Just enough performance

Life cycles of all electronic products have been sharply heading downward for years.

Time was, you built systems with tremendous capacities for future expansion and growth. Option slots, expansion boards, and physically separate subsystems linked by cables and connectors let you design for an uncertain future. However, designers often took one thing for granted: Fielded systems would be in the field for years.

No more.

Thanks in large part to rapid semiconductor improvements and the infectious Japanese approach to rapid product turnover in consumer electronics, life cycles of all electronic products have been sharply heading downward for years. If you design a system today, chances are good that in three years it will be irrecoverably obsolete.
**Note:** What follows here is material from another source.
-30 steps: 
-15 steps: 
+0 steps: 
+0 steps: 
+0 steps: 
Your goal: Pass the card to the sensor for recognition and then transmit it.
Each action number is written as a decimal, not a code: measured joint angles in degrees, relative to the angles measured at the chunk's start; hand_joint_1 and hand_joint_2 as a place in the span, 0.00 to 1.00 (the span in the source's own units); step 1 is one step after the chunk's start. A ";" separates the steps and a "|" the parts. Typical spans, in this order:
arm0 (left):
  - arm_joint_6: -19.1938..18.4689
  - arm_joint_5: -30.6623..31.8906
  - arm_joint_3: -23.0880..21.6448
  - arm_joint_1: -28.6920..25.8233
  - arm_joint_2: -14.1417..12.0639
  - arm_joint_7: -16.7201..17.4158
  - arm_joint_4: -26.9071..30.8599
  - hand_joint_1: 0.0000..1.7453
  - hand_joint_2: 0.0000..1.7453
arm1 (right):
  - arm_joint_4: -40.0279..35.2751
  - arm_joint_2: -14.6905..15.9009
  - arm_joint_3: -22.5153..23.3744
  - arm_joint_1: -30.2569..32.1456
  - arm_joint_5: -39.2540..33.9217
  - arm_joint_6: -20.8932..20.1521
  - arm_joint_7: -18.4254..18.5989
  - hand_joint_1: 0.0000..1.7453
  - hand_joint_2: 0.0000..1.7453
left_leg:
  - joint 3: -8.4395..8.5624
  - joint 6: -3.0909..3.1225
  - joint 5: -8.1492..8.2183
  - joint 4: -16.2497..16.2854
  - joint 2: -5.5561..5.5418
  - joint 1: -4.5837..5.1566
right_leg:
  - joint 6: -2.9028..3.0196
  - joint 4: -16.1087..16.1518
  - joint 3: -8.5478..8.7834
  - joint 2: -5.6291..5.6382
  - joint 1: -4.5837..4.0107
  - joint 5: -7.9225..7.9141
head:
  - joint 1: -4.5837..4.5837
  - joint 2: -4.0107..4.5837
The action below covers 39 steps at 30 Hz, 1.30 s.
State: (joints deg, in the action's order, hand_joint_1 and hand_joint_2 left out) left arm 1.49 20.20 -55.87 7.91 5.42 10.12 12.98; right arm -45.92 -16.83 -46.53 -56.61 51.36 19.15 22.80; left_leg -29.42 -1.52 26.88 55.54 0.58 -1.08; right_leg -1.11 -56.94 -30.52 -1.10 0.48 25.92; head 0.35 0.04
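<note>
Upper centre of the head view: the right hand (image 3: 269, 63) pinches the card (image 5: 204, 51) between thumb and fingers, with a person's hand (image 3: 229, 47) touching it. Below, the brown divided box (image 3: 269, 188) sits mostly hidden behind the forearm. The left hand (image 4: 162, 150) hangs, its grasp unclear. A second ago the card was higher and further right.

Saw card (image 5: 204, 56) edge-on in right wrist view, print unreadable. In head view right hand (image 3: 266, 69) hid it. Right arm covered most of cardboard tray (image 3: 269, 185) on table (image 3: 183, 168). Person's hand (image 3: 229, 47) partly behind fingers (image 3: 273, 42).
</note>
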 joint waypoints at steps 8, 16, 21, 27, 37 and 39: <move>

Consequently, you may now need to design just enough performance into your systems—enough to get your customers to the next all-new design.

PCs are everyone's favorite example of this trend. As little as two years ago, motherboard replacement was a good strategy for upgrading an aging PC. However, take a look at what's happened since then. The cost of hard drives has plummeted to below $300/Gbyte at the retail level. At the same time, average access times on these hard drives have improved by 30 to 50%. If you replace your motherboard, your old disk drive becomes the bottleneck.

The ISA bus, long the king of PC buses, has fallen, replaced first by the VL bus and then by PCI. Replace your motherboard with almost any sort of Pentium- or 586-based product and your video card, disk controller, and Ethernet adapter all become instantly obsolete. Newer systems require displays of increasingly high resolution. There goes your old CRT monitor.

There's no such thing as motherboard replacements for laptop computers.

Improvement through part replacement is becoming an increasingly nonviable strategy in PCs. The only real solution to upgrading any PC these days is to replace the entire unit. I believe that this situation also applies to many other markets. If you are using appreciable design effort and material budget on future expandability, I think you should reconsider. Unless your market still has long product-life cycles (many don't), you should take the "just-enough performance" route to stay competitive.